Write out exactly the lines of the entries below from the one holding "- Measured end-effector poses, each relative" to the one holding "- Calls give", inclusive, and leave out all other lines.

*** Opening of LISTED RECORDS ***

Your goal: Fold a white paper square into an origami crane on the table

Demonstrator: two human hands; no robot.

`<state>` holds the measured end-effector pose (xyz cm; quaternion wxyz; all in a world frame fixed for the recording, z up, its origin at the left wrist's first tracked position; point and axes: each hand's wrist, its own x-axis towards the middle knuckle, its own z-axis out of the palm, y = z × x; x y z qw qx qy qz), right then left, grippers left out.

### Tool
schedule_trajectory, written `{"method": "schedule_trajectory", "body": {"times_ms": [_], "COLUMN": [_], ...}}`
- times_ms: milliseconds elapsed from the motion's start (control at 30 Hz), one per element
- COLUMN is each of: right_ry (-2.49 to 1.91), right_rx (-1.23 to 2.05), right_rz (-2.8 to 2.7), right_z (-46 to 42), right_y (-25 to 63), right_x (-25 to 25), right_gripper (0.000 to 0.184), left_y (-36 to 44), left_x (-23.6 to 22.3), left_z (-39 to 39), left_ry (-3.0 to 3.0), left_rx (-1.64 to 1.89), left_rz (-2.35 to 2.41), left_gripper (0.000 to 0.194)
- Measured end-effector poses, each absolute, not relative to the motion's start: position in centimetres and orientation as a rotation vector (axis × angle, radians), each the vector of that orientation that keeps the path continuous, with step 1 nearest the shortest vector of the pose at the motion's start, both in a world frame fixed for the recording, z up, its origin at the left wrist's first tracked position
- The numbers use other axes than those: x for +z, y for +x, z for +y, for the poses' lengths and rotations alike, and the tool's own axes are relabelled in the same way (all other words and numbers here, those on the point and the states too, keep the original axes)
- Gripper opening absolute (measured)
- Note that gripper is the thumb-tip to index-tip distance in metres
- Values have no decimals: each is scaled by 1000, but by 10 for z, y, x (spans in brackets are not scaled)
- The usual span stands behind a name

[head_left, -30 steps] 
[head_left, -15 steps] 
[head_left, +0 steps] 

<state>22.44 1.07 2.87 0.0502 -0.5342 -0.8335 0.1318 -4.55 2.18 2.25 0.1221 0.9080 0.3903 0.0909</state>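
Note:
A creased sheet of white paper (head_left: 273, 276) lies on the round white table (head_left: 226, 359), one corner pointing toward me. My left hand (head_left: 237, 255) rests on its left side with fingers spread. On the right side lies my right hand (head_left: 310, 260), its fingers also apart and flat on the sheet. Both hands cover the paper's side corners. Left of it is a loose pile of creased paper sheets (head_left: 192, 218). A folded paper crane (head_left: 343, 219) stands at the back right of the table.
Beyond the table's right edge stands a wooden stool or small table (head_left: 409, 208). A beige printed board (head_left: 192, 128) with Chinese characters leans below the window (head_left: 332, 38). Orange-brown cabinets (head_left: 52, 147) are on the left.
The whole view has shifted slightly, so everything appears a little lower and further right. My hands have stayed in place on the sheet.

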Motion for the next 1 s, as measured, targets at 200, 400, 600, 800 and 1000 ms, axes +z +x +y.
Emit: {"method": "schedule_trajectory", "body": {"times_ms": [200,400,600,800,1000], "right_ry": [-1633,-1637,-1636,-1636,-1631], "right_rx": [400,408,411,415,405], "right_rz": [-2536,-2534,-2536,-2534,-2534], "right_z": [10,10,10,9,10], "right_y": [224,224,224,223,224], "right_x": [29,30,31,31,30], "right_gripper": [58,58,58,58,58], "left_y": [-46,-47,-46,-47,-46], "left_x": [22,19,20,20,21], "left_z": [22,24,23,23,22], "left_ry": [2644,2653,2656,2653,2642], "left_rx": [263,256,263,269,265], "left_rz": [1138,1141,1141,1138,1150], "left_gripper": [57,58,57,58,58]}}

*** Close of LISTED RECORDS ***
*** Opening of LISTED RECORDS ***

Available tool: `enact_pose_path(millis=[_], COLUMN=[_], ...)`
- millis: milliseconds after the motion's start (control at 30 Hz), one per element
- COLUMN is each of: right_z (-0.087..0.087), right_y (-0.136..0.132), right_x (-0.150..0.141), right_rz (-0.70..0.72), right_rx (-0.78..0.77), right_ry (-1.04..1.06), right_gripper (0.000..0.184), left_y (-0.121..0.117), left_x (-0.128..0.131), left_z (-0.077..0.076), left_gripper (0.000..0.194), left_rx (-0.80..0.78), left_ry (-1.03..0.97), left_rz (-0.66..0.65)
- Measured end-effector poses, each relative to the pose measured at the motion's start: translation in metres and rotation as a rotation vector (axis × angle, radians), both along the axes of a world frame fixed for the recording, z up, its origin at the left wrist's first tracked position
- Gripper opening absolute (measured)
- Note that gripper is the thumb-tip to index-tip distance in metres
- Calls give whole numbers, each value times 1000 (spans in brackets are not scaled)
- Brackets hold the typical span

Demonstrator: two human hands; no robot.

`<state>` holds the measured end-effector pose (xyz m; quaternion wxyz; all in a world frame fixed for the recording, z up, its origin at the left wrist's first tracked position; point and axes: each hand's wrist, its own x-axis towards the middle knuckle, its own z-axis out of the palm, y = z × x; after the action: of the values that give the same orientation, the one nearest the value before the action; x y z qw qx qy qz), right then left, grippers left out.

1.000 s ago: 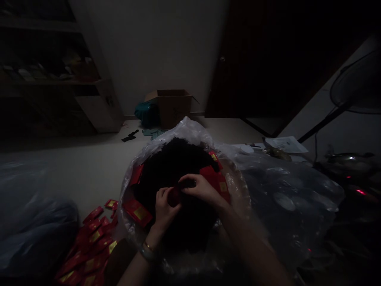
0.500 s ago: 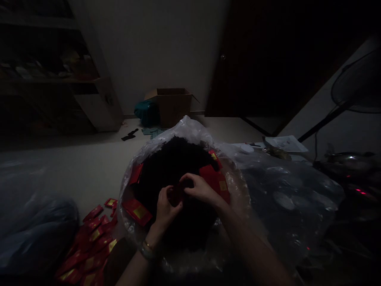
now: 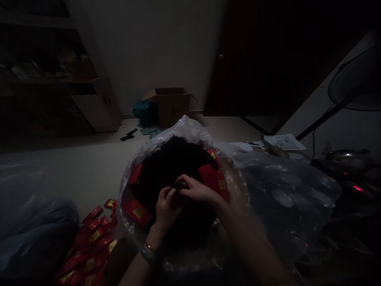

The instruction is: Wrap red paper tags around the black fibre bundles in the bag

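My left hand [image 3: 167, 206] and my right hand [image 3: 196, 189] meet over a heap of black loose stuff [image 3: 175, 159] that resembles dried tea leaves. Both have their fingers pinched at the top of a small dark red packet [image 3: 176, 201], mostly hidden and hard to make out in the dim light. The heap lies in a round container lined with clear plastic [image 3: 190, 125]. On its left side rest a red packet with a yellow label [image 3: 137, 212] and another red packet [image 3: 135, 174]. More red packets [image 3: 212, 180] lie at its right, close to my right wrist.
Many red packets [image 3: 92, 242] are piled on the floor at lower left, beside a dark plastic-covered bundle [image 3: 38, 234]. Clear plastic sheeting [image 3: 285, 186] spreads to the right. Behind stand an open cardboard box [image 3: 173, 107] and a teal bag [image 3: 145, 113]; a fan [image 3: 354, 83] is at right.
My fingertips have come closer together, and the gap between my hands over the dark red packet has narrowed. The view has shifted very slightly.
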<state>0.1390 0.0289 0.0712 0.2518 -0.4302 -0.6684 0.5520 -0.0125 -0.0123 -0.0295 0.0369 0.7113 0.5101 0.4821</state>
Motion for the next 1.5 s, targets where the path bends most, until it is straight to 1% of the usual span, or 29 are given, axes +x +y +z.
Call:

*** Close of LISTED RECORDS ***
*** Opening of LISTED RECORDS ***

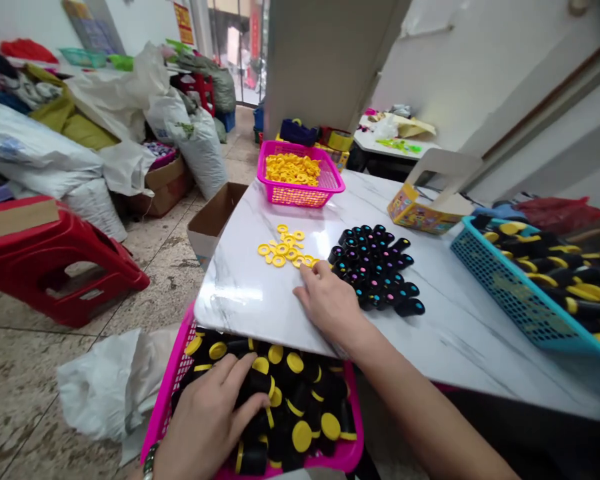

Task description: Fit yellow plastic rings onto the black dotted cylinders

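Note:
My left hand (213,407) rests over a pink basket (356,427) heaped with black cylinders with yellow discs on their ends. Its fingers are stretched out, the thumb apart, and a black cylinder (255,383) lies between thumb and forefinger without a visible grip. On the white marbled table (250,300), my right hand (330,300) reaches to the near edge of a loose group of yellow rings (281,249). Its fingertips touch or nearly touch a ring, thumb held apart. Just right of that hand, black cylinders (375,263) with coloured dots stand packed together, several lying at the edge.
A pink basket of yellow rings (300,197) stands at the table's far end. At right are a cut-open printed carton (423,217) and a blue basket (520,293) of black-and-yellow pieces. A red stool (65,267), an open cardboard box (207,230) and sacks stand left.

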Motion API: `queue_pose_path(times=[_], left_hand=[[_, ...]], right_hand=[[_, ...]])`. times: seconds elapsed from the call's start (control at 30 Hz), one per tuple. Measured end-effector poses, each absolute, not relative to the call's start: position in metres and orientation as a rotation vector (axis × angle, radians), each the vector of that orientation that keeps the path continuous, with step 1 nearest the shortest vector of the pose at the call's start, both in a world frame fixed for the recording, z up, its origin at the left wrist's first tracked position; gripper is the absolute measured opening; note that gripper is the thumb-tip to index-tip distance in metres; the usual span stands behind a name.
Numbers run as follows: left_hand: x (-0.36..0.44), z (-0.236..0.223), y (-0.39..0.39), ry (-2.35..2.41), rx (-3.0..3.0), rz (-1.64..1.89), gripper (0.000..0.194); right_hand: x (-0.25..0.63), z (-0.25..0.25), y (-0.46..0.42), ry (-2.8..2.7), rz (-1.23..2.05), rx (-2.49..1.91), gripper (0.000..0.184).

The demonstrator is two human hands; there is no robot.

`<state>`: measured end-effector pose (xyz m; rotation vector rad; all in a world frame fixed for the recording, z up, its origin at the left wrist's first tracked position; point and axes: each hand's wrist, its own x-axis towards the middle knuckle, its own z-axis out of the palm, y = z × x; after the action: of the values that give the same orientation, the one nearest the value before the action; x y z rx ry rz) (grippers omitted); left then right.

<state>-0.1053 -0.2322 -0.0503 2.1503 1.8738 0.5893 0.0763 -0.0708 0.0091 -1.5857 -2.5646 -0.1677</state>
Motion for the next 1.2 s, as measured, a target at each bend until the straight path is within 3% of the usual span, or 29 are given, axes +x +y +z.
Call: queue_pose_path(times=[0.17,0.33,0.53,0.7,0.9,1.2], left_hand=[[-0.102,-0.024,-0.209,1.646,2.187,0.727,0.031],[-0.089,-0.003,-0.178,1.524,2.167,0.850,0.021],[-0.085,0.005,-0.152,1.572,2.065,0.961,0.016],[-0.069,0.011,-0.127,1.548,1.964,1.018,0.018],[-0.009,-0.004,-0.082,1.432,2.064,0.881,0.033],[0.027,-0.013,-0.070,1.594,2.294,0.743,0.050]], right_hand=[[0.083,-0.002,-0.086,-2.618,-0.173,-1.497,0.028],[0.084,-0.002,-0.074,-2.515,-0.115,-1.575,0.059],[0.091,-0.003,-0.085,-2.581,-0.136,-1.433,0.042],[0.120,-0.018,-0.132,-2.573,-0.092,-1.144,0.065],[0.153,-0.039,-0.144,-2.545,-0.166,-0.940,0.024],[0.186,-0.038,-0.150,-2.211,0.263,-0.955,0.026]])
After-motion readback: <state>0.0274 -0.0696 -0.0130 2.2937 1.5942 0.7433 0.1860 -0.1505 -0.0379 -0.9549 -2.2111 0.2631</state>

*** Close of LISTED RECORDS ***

◆ EXERCISE ANSWER
- Measured end-effector poses, each relative to the pose measured at the motion's start: translation in metres and rotation as a rotation vector (axis × angle, radians), both along the axes of a world frame fixed for the recording, z up, its origin at the left wrist's first tracked position
- Gripper opening absolute (measured)
- Note that gripper is the thumb-tip to index-tip distance in metres
- Calls give whole numbers, each value times 1000 (spans in brackets are not scaled)

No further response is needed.